Tears swelled in both their eyes.
“It was my first piece,” he began. “Richard Klein came to my father’s shop in Munich.”
She held onto the dressed with a weakness.
“I’m going to be sick.”
She looked at herself, her dress, and gagged.
“I was just a boy then, and my father was so proud.”
She leaned down and grabbed the cross, then with its jagged edge, tore away at her gown.
“Stop!

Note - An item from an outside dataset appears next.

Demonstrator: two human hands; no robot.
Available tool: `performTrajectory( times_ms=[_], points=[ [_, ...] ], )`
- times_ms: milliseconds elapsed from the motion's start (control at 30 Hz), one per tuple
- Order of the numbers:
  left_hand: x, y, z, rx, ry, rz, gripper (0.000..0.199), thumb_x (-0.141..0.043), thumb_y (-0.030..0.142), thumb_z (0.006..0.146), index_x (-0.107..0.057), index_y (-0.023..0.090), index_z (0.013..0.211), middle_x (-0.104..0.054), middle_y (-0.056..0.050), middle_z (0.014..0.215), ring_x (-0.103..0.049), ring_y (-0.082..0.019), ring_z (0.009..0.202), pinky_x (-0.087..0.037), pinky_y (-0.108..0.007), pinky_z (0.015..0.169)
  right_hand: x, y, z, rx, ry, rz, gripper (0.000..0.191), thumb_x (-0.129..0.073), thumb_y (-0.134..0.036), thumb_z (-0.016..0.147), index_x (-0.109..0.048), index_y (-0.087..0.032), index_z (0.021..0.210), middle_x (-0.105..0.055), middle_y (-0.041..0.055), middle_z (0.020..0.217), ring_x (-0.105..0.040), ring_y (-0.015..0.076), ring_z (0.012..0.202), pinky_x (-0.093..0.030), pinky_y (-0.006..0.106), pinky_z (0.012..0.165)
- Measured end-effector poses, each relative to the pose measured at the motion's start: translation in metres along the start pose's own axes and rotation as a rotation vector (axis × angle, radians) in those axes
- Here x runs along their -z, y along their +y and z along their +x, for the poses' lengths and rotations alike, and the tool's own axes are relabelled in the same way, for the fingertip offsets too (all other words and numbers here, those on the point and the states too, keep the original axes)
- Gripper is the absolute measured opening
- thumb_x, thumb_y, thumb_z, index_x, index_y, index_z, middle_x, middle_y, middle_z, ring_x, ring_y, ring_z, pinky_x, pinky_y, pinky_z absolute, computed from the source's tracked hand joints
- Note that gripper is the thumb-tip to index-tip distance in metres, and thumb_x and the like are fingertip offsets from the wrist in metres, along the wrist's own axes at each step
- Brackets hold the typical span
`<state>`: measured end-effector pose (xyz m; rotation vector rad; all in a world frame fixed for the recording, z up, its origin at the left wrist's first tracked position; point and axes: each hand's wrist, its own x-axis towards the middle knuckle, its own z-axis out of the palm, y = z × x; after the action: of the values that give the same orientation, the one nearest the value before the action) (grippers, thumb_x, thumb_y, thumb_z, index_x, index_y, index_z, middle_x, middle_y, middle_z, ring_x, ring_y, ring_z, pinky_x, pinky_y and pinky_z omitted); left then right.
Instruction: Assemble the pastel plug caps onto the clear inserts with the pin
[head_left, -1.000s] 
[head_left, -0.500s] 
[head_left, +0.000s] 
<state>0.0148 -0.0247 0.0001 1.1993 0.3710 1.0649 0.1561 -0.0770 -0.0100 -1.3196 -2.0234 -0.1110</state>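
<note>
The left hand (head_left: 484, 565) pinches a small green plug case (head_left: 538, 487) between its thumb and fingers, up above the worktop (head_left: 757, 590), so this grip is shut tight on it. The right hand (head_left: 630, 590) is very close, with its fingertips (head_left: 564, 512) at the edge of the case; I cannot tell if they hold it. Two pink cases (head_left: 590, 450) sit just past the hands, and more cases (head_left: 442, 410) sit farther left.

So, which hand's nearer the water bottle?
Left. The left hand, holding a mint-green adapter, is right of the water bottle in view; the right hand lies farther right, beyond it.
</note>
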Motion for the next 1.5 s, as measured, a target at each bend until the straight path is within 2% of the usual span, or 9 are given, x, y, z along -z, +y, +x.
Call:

Don’t do that, please!” cried Percy.
She swiped the cross at him.
“Get away!” she yelled. “Take your medal and your accursed sculptures and never let me see you again!”
She threw the cross and the medal out the window, and before Percy could react, she was gone.
* * *
Percy and the others had gone outside, and were now surrounding the war medal and broken cross in the center of a ruined ceremony. Neither the gusts of wind, nor the rolling thunder, nor the tinkling sounds of rain on metal sculptures, could disrupt Percy’s trance.
“Who–who is he thinking about?” asked Owl.
“How do you know he’s thinking of anyone?” said the Gardener.
“Is it not obvious?” said Grandmother. “The better question is, who is he not thinking of? He’s thinking of God, and groaning at the thought of the suffering He’s let afflict him. He’s thinking of himself, and what he did during the war; what he thought was good, and what he knew was bad, and how he could never let go of any of it. Most of all, he’s thinking of Beila, that lovely girl, and all the moments they shared together. From the day they met, to the first intimate moment they shared, to when he decided to be with her forever. And finally, yesterday.”
“Wh-what was yesterday?” asked Owl.
Percy dug the medal out of the mud, and swiped his thumb over its surface. It shone violently as lightning cut the sky. It showed a cruel reflection.
“The moment Percy accepted the lie that he is utterly unlovable.”
As for the ribbon that clung viciously to the tin: its white muddled into a dirt brown, its scarlet deepened into bloody red, and its black sunk into darkness dark as six-feet underground.
“And it will take a lifetime for him to stop believing it.”
“Well, it’s a good thing we don’t go away,” said the Gardener. “We can be there for him.”
“Once–once he gets over his slump, he might even rebuild Duck, right?”